Insgesamt liegen damit nicht ansatzweise prüffähige Angaben der Kläger zu ihren wirtschaftlichen Verhältnissen vor. Die Kläger haben ihrer Darlegungslast in keiner Weise genügt (zur materiellen Beweislast und der Sphärentheorie: vgl. Bundessozialgericht <BSG>, Urteile vom 19. Februar 2009 – B 4 AS 10/08 R -, Rn. 21, und vom 28. März 2013 – B 4 AS 42/12 R –, Rn. 21, juris). Entsprechender Vortrag und die Einreichung von Belegen für die Betriebseinnahmen und -ausgaben ist auch in dem bereits seit weit über einem Jahr dauernden Berufungsverfahren nicht erfolgt. In dieser Situation besteht kein Anlass für Ermittlungen von Amts wegen.

 

Die Frage nach der Höhe der anzuerkennenden Bedarfe im Hinblick auf die Kosten der privaten Kranken- und Pflegeversicherung des Klägers zu 2) oder die Höhe der Bedarfe für KdUH kann dahinstehen, da mangels Ermittlung der anrechenbaren Einkünfte die Höhe der nach Einkommensanrechnung ungedeckten Bedarfe nicht bestimmt werden kann. Auf Grund der Angaben zu den Einnahmen in der steuerlichen Gewinnermittlung kann vielmehr nicht einmal ausgeschlossen werden, dass die Kläger mit dem Einkommen aus der Erwerbstätigkeit des Klägers zu 2) – auch unter Berücksichtigung etwaiger Beträge für die Kranken- und Pflegeversicherung des Klägers zu 2) – im Bewilligungszeitraum in geringerem Maße als vom Beklagten angenommen, hilfebedürftig gewesen sind.

 

Da die Kläger ihre Hilfebedürftigkeit nicht nachgewiesen haben und dementsprechend keine höheren endgültigen Ansprüche auf Arbeitslosengeld II bestehen, erweisen sich auch die Anfechtungsklagen gegen die jeweilige Festsetzung der Erstattungsforderung als unbegründet.

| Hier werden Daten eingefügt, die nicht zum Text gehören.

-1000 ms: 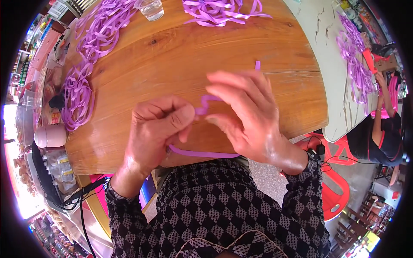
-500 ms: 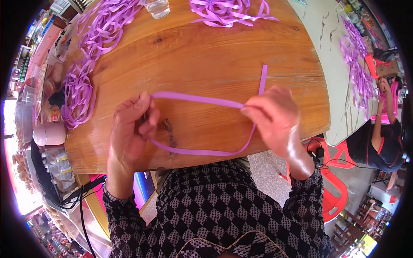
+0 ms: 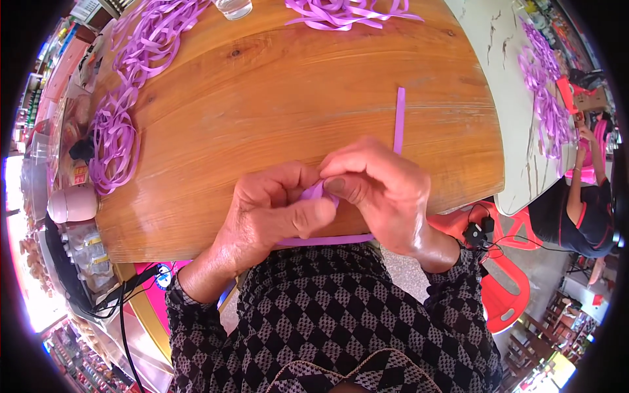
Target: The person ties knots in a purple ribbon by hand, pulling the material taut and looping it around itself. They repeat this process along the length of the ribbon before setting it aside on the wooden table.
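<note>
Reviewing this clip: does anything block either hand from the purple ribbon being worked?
Nothing visible does. The left hand and right hand meet directly at the purple ribbon; the clear cup and far ribbon heap sit well beyond them.

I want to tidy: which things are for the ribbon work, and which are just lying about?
For the work:
- Purple ribbon in left hand and right hand
- Ribbon piles, probably

Apparently lying about:
- Clear cup
- Pink rounded object
- Red plastic seat
</note>
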Demonstrator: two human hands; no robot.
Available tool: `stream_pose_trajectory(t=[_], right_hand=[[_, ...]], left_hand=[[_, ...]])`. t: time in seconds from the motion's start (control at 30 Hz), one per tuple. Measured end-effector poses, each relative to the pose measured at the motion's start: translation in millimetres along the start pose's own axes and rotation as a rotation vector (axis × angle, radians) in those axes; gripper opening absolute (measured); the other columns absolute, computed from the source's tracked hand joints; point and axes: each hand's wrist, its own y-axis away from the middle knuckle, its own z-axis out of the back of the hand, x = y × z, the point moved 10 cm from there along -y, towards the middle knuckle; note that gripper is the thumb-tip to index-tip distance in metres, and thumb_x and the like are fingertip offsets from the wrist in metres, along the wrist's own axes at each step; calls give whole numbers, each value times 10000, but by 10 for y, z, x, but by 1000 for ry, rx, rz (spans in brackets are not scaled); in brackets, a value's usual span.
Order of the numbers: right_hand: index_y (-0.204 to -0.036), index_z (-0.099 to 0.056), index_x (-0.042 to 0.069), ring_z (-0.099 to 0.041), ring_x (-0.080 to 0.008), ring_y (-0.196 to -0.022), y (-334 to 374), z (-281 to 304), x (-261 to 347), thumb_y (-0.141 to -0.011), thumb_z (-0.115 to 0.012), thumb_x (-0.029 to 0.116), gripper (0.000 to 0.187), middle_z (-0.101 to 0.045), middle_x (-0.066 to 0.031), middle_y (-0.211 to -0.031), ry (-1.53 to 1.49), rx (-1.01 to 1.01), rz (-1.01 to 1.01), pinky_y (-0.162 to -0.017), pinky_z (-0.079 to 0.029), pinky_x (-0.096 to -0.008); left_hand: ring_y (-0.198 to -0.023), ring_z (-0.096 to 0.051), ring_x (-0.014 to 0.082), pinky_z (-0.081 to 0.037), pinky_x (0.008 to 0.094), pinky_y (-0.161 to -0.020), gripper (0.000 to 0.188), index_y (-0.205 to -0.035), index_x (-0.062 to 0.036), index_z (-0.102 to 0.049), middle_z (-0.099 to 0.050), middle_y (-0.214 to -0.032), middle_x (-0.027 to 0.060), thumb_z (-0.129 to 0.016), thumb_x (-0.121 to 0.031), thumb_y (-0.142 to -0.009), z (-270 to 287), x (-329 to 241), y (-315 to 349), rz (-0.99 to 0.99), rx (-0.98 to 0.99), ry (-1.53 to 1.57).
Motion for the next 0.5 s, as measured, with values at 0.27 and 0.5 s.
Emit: stream_pose_trajectory(t=[0.27,0.5], right_hand=[[-883,-594,-37,-570,-97,-682,187,-202,-436,-806,-654,64,141,-621,-66,-777,-787,-122,-475,-619,-469,-213],[-909,-589,-42,-571,-105,-675,312,-460,-490,-790,-685,124,226,-618,-70,-775,-1048,12,-685,-614,-468,-208]], left_hand=[[-702,-527,36,-406,177,-596,135,-931,11,-561,-604,-755,23,-628,-21,-819,-1,-321,131,-435,-162,-272],[-698,-570,82,-465,211,-619,117,-939,10,-576,-621,-747,74,-608,-4,-827,38,-471,302,-655,-256,-520]])
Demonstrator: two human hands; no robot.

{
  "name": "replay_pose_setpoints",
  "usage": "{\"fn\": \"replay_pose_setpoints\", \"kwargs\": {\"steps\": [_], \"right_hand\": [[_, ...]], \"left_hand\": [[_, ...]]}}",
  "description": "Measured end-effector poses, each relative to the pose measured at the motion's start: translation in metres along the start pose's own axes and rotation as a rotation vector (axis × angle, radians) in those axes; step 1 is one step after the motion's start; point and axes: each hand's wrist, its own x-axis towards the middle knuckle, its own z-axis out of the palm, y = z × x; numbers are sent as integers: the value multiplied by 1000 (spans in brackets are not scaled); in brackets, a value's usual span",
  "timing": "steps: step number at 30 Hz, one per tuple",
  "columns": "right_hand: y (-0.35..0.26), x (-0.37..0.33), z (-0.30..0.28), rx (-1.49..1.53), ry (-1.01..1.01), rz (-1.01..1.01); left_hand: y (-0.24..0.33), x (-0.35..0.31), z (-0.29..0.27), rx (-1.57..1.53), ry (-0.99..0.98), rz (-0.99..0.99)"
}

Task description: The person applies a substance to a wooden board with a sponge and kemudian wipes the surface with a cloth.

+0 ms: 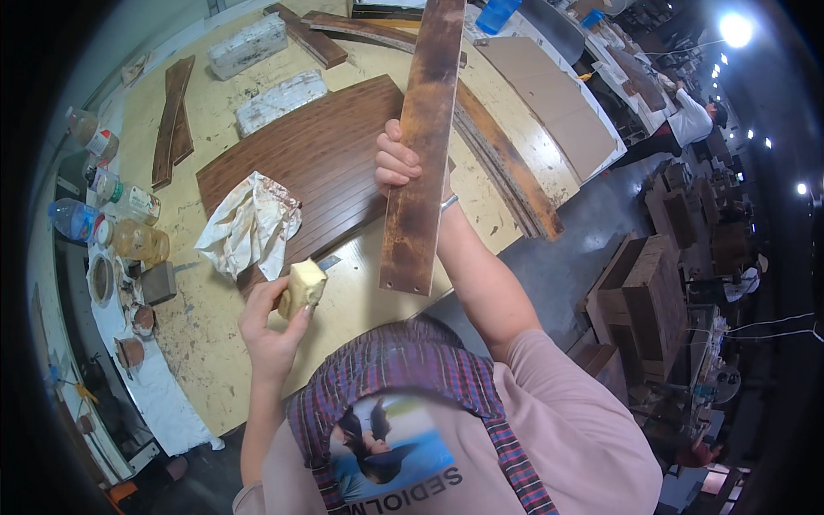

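My right hand (397,159) grips a long brown-stained wooden board (421,163) near its middle, its fingers curled over the left edge. The board is raised above the table, with patchy dark and amber stain and small holes at its near end. Between the thumb and fingers of my left hand (273,326) is a pale yellow sponge block (304,287), held near the table's front edge. Just beyond it lies a crumpled, brown-smeared white cloth (253,225). The cloth rests partly on a wide, curved dark-brown slatted panel (335,146), which the board partly covers.
Bottles and jars (137,240) line the table's left edge beside small pots (129,352). Two white-wrapped blocks (249,45) and crossed wooden strips (174,120) lie farther back. Right of the board are curved wooden rails (506,172) and a cardboard sheet (549,103). Another person (687,120) stands far right.
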Motion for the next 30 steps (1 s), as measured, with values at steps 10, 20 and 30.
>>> {"fn": "replay_pose_setpoints", "kwargs": {"steps": [10, 20, 30], "right_hand": [[3, -18, -6, -235, -111, 182], [6, -55, -22, -245, -44, 392], [2, -84, -49, -427, 69, 597]], "left_hand": [[8, 8, 3, 38, -5, 39], [-4, 0, -2, 7, 53, -36], [-58, -33, -69, 244, 488, -115]]}}
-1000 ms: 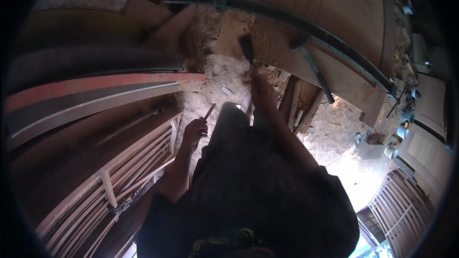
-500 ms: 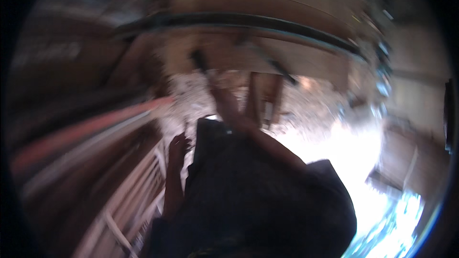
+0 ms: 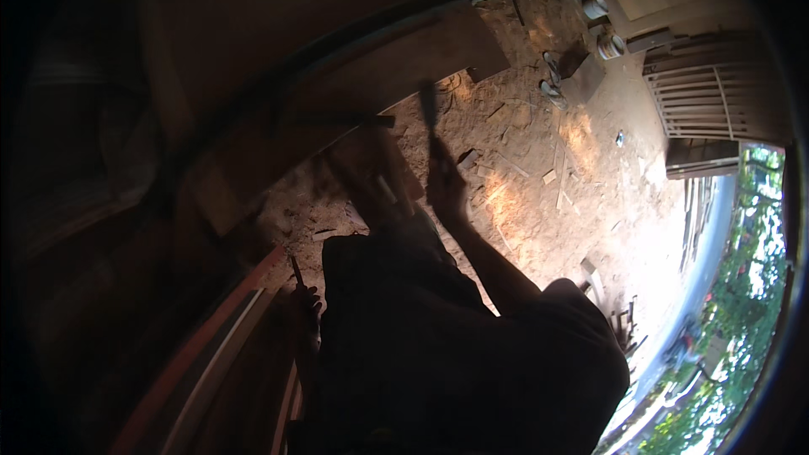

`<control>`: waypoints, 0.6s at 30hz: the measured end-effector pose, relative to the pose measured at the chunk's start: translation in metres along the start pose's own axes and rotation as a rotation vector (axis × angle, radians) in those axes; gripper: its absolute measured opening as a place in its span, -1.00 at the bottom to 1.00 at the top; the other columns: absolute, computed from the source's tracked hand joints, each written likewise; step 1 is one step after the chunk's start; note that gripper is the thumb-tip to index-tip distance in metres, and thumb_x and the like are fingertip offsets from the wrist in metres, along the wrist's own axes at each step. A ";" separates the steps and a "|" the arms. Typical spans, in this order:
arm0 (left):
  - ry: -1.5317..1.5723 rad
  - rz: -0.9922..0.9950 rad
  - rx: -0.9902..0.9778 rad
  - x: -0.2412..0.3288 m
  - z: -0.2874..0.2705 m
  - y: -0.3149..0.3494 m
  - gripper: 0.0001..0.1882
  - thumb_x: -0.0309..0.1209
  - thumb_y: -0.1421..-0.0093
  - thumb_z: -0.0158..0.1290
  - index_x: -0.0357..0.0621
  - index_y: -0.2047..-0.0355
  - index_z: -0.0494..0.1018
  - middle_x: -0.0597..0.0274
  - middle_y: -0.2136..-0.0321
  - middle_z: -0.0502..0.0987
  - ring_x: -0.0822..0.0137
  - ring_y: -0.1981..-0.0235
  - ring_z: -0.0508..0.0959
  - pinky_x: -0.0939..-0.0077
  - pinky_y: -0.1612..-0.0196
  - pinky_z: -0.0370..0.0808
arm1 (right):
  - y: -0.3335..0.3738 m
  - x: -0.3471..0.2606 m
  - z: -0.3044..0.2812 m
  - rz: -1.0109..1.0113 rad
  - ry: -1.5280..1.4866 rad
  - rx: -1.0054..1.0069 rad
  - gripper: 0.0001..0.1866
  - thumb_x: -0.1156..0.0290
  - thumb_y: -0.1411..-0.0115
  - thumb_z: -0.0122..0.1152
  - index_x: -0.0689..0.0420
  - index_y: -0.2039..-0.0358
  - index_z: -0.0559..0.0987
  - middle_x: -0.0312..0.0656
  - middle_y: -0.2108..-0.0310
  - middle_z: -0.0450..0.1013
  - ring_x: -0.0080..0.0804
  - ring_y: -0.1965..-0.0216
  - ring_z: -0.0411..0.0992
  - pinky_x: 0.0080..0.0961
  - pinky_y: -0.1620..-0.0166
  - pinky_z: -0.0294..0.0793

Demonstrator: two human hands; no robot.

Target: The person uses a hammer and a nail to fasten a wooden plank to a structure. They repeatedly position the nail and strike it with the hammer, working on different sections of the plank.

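Note:
My right hand (image 3: 447,190) reaches forward in the middle, its fingers closed round a dark, slim-handled tool (image 3: 429,105) with a wider far end. Blur and shade hide its exact kind. Low on the left, my left hand (image 3: 310,302) is closed round a thin dark stick-like piece (image 3: 296,270) that points up and away. Ahead of both hands runs a shaded wooden work surface (image 3: 447,42). A short dark bar (image 3: 358,120) juts at its near edge, left of the right hand's tool.
Long boards, one reddish (image 3: 223,320), lie beside my left arm. Wood scraps (image 3: 549,177) litter the earthen floor (image 3: 522,143). Buckets (image 3: 610,44), a pair of shoes (image 3: 552,88) and a slatted wooden frame (image 3: 695,93) are at the far right. Green foliage (image 3: 750,312) shows outside, past bright daylight.
The view has swung rightward, bringing more floor and the outdoors into sight. My right hand still grips its dark tool, now farther right in the picture. The left stays low beside the boards.

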State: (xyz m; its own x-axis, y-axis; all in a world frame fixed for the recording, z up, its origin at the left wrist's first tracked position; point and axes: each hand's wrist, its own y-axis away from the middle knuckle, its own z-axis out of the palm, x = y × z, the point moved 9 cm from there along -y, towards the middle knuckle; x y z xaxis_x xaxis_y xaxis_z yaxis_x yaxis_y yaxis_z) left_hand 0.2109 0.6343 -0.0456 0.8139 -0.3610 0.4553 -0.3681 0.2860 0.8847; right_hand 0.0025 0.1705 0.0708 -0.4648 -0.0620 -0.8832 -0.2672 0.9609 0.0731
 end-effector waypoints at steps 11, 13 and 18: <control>-0.169 0.102 -0.128 0.050 0.061 -0.041 -0.72 -0.37 -0.42 -0.02 -0.23 -0.05 0.42 0.06 0.10 0.58 0.32 0.21 0.60 0.40 0.19 0.59 | -0.147 0.004 -0.051 0.024 0.052 -0.003 -0.44 0.38 -0.43 -0.05 -0.02 -0.43 0.21 0.03 -0.28 0.36 -0.07 -0.26 0.38 -0.26 -0.16 0.46; -0.362 0.191 0.029 0.082 0.113 0.014 -0.73 -0.33 -0.44 -0.03 -0.19 -0.04 0.43 0.13 0.15 0.57 0.35 0.25 0.59 0.40 0.20 0.59 | -0.139 0.012 -0.054 0.031 0.021 -0.030 -0.40 0.43 -0.42 -0.08 -0.02 -0.45 0.16 0.06 -0.30 0.32 -0.07 -0.29 0.35 -0.25 -0.21 0.43; -0.189 0.091 0.123 0.039 0.104 0.005 -0.66 -0.34 -0.41 0.01 -0.23 -0.12 0.41 0.03 0.09 0.60 0.22 0.15 0.62 0.34 0.06 0.59 | -0.131 0.008 -0.039 -0.110 -0.039 -0.099 -0.40 0.47 -0.40 -0.09 0.01 -0.44 0.18 0.06 -0.31 0.31 -0.03 -0.27 0.37 -0.21 -0.18 0.43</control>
State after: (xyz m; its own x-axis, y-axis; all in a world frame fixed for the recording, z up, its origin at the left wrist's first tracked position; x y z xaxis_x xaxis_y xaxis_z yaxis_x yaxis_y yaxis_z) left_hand 0.1942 0.5293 -0.0125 0.6808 -0.5016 0.5338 -0.4974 0.2185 0.8396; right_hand 0.0005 0.0336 0.0725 -0.3959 -0.1528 -0.9055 -0.3969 0.9176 0.0187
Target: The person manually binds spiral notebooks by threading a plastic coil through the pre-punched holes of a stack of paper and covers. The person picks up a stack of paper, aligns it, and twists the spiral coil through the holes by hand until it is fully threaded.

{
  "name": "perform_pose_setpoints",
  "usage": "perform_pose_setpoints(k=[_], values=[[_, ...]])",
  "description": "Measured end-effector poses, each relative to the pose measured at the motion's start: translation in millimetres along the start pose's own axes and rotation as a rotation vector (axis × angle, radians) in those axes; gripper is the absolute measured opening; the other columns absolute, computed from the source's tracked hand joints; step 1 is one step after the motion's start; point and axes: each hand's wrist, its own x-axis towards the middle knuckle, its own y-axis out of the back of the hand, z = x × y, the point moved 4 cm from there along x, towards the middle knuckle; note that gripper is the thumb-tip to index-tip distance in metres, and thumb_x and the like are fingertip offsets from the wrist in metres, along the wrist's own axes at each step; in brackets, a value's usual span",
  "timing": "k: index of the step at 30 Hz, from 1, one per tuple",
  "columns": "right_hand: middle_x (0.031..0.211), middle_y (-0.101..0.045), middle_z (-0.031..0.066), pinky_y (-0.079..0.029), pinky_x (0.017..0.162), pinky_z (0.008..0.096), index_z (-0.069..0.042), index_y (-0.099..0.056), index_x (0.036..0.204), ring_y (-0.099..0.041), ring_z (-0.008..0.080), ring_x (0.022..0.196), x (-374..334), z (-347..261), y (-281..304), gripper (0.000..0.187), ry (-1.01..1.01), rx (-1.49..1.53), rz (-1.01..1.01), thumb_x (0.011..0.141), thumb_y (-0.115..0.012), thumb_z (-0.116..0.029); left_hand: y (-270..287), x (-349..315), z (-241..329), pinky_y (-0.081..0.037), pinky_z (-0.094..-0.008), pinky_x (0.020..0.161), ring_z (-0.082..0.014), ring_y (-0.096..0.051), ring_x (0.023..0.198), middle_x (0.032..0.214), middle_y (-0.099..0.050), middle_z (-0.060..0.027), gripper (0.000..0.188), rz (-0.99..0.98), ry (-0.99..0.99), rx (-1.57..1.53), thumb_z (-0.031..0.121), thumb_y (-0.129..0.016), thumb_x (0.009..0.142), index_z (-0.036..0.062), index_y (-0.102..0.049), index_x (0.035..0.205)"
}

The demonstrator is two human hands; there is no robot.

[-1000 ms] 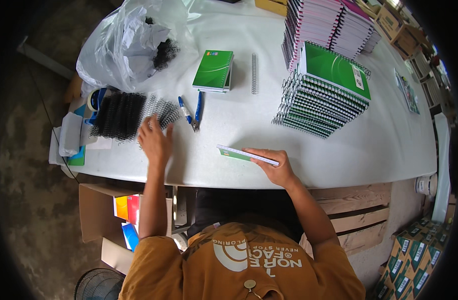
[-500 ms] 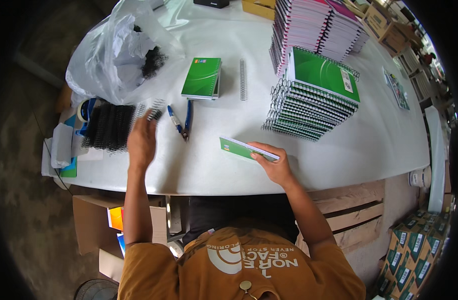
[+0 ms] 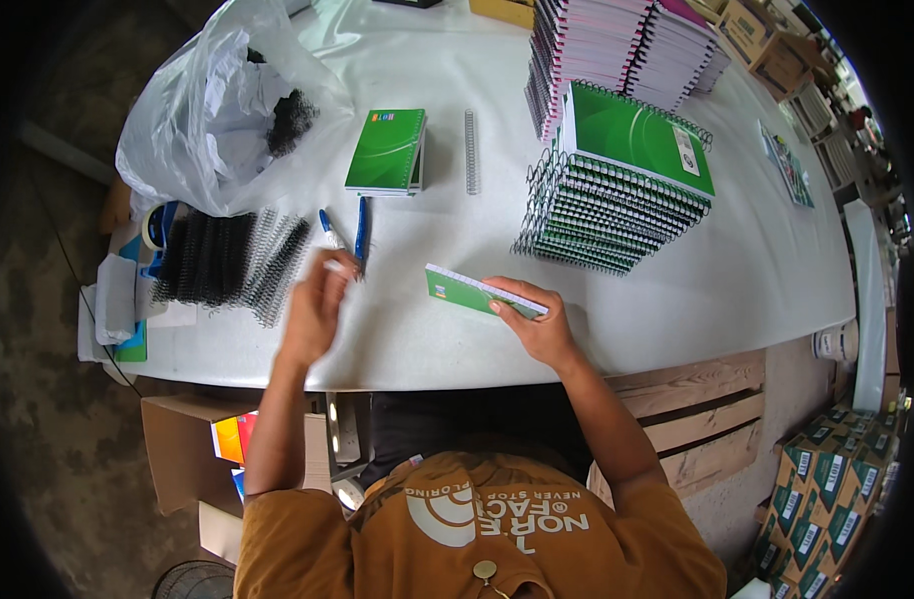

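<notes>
The green notebook [image 3: 455, 290] is in the right hand [image 3: 533, 319], pinched between thumb and fingers near its right end; its long axis slants from upper left to lower right over the table [image 3: 407, 349], free end toward the left. The left hand [image 3: 315, 307] lies left of that free end, apart from it, fingers curled; whether they grip anything cannot be told. The loose wire binding coils [image 3: 279, 255] lie just beyond and left of the left hand, the nearer of the two.
</notes>
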Motion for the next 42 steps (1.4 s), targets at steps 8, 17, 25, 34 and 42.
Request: perform_pose_setpoints(k=[8,17,25,34,42], values=[[0.105,-0.066,0.0095,-0.047,0.082,0.0245,-0.001,-0.061,0.113,-0.061,0.0127,0.092,0,-2,-2,0.029,0.018,0.01,-0.027,0.084,-0.059,0.002,-45,-5,2,-0.028,-0.0235,0.048,-0.0071,-0.031,0.051,0.055,-0.036,0.0016,0.036,-0.226,0.095,-0.043,0.03,-0.042,0.098,0.0019,-0.051,0.078],[0.101,-0.068,0.0092,-0.047,0.079,0.0231,-0.003,-0.063,0.112,-0.061,0.0104,0.086,1,-3,-2,0.028,0.029,0.016,-0.127,0.084,-0.06,0.001,-34,13,-4,-0.038,-0.0187,0.062,-0.0058,-0.045,0.071,0.09,-0.05,-0.002,0.011,-0.282,-0.238,-0.433,0.012,-0.059,0.089,0.0044,-0.052,0.085],[0.1,-0.067,0.0126,-0.049,0.074,0.0245,-0.003,-0.062,0.112,-0.064,0.0157,0.082,-5,-7,-8,0.03,0.023,-0.064,-0.108,0.083,-0.06,0.001,-30,7,46,-0.041,-0.0372,0.079,-0.0257,-0.054,0.092,0.102,-0.058,-0.0081,0.027,-0.29,-0.524,0.416,0.011,-0.072,0.073,0.0082,-0.059,0.096],[0.106,-0.065,0.0158,-0.051,0.078,0.0308,-0.002,-0.059,0.116,-0.065,0.0283,0.091,-26,-17,-27,0.034,0.218,-0.21,0.002,0.083,-0.057,0.004,-37,-18,68,-0.024,-0.0544,0.099,-0.04,-0.037,0.122,0.126,-0.047,-0.0194,0.066,0.155,-0.7,0.775,0.045,-0.072,0.068,0.0033,-0.052,0.116],[0.106,-0.064,0.0168,-0.052,0.076,0.0331,-0.002,-0.057,0.118,-0.065,0.0287,0.092,-46,-17,-47,0.044,0.225,-0.218,-0.012,0.076,-0.055,0.01,-66,-75,-7,0.003,-0.0621,0.104,-0.0513,-0.009,0.133,0.141,-0.022,-0.0336,0.11,0.229,-0.883,0.82,0.08,-0.038,0.073,-0.0115,-0.03,0.133]])
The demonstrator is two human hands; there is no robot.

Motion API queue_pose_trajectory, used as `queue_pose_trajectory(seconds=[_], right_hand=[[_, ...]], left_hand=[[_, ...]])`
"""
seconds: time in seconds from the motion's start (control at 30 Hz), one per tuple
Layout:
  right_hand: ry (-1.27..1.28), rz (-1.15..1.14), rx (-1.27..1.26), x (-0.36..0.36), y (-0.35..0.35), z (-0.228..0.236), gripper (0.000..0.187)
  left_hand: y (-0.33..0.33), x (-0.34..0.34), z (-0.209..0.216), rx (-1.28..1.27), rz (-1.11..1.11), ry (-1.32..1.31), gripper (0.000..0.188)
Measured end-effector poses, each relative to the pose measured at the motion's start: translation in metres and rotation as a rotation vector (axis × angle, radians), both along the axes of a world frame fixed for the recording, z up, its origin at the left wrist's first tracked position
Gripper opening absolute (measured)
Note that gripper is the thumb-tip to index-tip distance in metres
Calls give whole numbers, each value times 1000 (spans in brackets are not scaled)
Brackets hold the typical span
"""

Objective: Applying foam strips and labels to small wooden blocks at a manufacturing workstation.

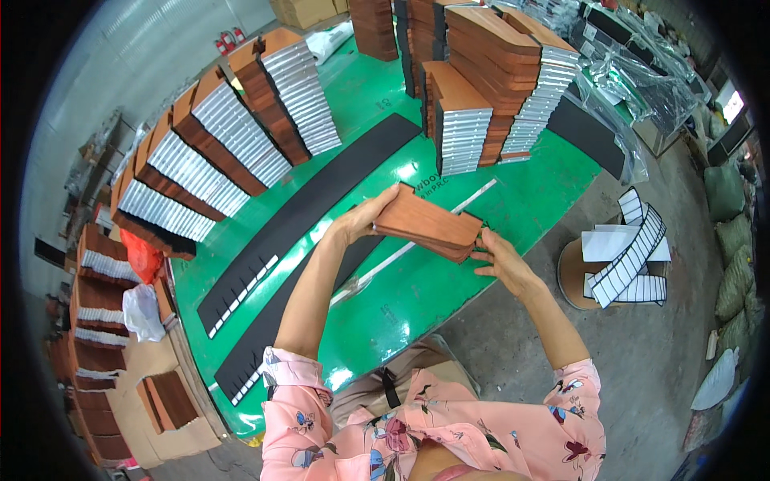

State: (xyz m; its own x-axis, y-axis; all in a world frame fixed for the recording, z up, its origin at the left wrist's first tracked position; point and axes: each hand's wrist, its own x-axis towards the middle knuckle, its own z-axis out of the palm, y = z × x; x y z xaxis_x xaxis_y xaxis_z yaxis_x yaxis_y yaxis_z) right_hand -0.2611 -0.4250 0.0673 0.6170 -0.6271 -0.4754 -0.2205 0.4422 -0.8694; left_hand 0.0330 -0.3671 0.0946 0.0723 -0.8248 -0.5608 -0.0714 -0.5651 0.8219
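Observation:
Above the front middle of the green table [385, 321], I hold a small stack of brown wood-grain panels [429, 227] with black bits at their edges. My left hand [369, 215] grips the stack's left end, thumb on top and the other fingers hidden below. At the right end, my right hand [505, 263] has its thumb and fingertips against the corner, with some fingers spread. Beneath my left arm lies a long black strip [249, 361] with white pieces along one end. A second black strip [321, 204] of the same sort lies farther back.
Tall stacks of brown panels with silvery edges [273, 104] line the table's left and back. More stacks [505, 72] stand at the back right beside clear plastic wrap [634, 72]. White-and-black strips [630, 260] rest on a round stool right of the table. Cardboard [172, 445] lies lower left.

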Motion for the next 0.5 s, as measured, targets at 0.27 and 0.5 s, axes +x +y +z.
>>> queue_pose_trajectory(seconds=[0.27, 0.5], right_hand=[[-136, -32, 27, 8, -1, -3, 84], [-229, -27, -112, -14, 14, -21, 94]], left_hand=[[2, -14, 5, 13, -24, 41, 83], [50, -25, 5, -177, -8, -30, 95]])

Gemäß § 40 Abs. 2 Nr. 1 SGB II a. F.  i. V. m. § 328 Abs. 2 und Abs. 3 Satz 2 Halbsatz 1 SGB III sind aufgrund einer vorläufigen Entscheidung erbrachte Leistungen zu erstatten, soweit mit der abschließenden Entscheidung ein Leistungsanspruch nicht oder nur in geringerer Höhe zuerkannt wird. Der Beklagte hat dementsprechend mit den angegriffenen Bescheiden gegenüber den Klägern jeweils die Differenz zwischen den vorläufig und den endgültig gewährten Leistungen zur Erstattung festgesetzt. Fehler bei der vom Beklagten vorgenommenen Berechnung sind nicht ersichtlich und werden von den Klägern auch nicht geltend gemacht.

 

Der erstmals im Berufungsverfahren geltend gemachte Zinsanspruch nach § 44 SGB I scheidet schon allein deshalb aus, weil ein weiterer Auszahlungsanspruch nicht besteht.

 

Soweit die Kläger weiter die Kostenentscheidung in dem angefochtenen Urteil des SG beanstanden, ist auf § 144 Abs. 4 SGG zu verweisen. Danach ist die Berufung ausgeschlossen, wenn es sich um die Kosten des Verfahrens handelt. Aus dieser Regelung folgt, dass allein auf eine möglicherweise unzutreffende Kostenentscheidung (auch in Bezug auf eine Entscheidung nach § 192 SGG) eine Berufung nicht gestützt werden kann  (BSG, Beschluss vom 19. Oktober 2017 – B 3 KR 4/17 B –, Rn. 11, juris).

 

Die Kostenentscheidung beruht auf § 193 SGG.

 

Gründe für die Zulassung der Revision nach § 160 Abs. 2 SGG liegen nicht vor.